What I learned at the 2007 ISPA Conference
& Expo about Sustainability and Greening in the Spa Industry Part 1
by
Julie Register
This is the second in a series of four
articles on the 2007
ISPA
Conference & Expo held in Kissimmee, Florida November 12-15, 2007.
This
year I had four excellent opportunities to learn what the spa industry can do
and is doing to protect the earth's environment. I had a conversation with Clodagh
on green initiatives. I heard two presentations - Greening Your Spa by Implementing
Sustainable Practices and From Green to Gold: How Sustainability Can Translate
into Spa Profits that shared stories of tangible, real-life green initiatives
taken by role-model spas. I also had the unique opportunity to sit in on the Green
Spa Network's executive committee meeting. In this article, I will share what
I learned from Clodagh and Greening Your Spa
by Implementing Sustainable Practices. The next article will cover the
Green Spa Network's activities and From Green to Gold: How Sustainability Can
Translate into Spa Profits. While all of the material is important, I found
Karen Ray's talk about spa products personally enlightening.
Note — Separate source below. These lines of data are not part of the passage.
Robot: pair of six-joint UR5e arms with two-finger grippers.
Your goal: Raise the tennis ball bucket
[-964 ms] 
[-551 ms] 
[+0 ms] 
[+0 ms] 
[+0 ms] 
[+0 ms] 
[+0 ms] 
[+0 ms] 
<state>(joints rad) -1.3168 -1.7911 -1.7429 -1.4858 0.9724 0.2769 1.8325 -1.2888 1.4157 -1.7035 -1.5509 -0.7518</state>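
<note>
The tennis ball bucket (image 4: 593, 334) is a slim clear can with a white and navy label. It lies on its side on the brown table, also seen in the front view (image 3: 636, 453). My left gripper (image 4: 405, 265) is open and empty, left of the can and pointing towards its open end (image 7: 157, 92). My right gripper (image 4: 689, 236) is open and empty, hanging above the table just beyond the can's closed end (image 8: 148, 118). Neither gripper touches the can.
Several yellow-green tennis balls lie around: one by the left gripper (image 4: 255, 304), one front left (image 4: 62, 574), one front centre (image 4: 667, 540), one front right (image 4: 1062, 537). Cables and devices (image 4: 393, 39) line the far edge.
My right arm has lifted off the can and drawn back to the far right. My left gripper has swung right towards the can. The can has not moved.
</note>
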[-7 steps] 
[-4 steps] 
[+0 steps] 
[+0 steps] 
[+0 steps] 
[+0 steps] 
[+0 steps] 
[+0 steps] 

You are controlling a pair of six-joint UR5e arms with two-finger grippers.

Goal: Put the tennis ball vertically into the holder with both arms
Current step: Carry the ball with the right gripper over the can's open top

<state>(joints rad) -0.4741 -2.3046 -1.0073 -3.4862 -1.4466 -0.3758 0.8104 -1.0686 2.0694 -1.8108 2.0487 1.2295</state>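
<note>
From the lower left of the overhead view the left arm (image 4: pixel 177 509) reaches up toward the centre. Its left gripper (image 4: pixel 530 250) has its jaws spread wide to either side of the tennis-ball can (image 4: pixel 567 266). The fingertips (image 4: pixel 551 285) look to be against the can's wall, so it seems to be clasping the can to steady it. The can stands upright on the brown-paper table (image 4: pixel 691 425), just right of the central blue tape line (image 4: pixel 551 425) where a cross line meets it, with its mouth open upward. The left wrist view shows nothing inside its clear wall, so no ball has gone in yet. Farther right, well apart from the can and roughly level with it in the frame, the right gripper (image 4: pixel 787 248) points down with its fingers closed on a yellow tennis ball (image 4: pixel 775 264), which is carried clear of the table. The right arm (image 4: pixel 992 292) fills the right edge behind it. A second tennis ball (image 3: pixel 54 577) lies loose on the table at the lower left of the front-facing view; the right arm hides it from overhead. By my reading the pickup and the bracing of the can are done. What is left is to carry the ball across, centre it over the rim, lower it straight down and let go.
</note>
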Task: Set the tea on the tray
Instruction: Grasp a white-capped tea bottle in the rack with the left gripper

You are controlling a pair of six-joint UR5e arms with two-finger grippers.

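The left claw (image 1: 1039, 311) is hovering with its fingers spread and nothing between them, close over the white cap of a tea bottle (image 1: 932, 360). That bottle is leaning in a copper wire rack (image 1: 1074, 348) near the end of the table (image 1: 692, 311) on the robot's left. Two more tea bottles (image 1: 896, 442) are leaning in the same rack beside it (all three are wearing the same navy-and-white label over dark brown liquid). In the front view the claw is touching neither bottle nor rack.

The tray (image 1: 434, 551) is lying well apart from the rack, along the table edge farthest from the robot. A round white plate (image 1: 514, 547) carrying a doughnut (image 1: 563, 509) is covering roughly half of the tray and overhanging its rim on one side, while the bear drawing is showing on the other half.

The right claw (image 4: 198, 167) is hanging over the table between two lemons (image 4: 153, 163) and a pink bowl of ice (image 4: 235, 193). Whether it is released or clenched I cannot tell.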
Here is a collection of links to books she and the other speakers recommended.
At the end of this article,
you will find links to other recommended
resources. I've also created an evergreen directory
of eco-friendly spas that are committed to incorporating sustainable earth
policies and practices in the running of their businesses.
Sustainability
is a broad topic and includes but is not limited to:
using
resources wisely and efficiently
reducing waste
using products that contain nothing harmful
using
local resources
supporting
the local community
fair
trade
Spas use a great
deal of natural resources in their water-based treatments, laundry, energy consumption,
and so on. Spas also create a great deal of waste - product packaging, waste water,
etc.. Products and technologies are available to reduce the waste and become more
efficient and profitable at the same time. It's a win-win opportunity, and if
they haven't yet, every spa should start making plans for how they will participate.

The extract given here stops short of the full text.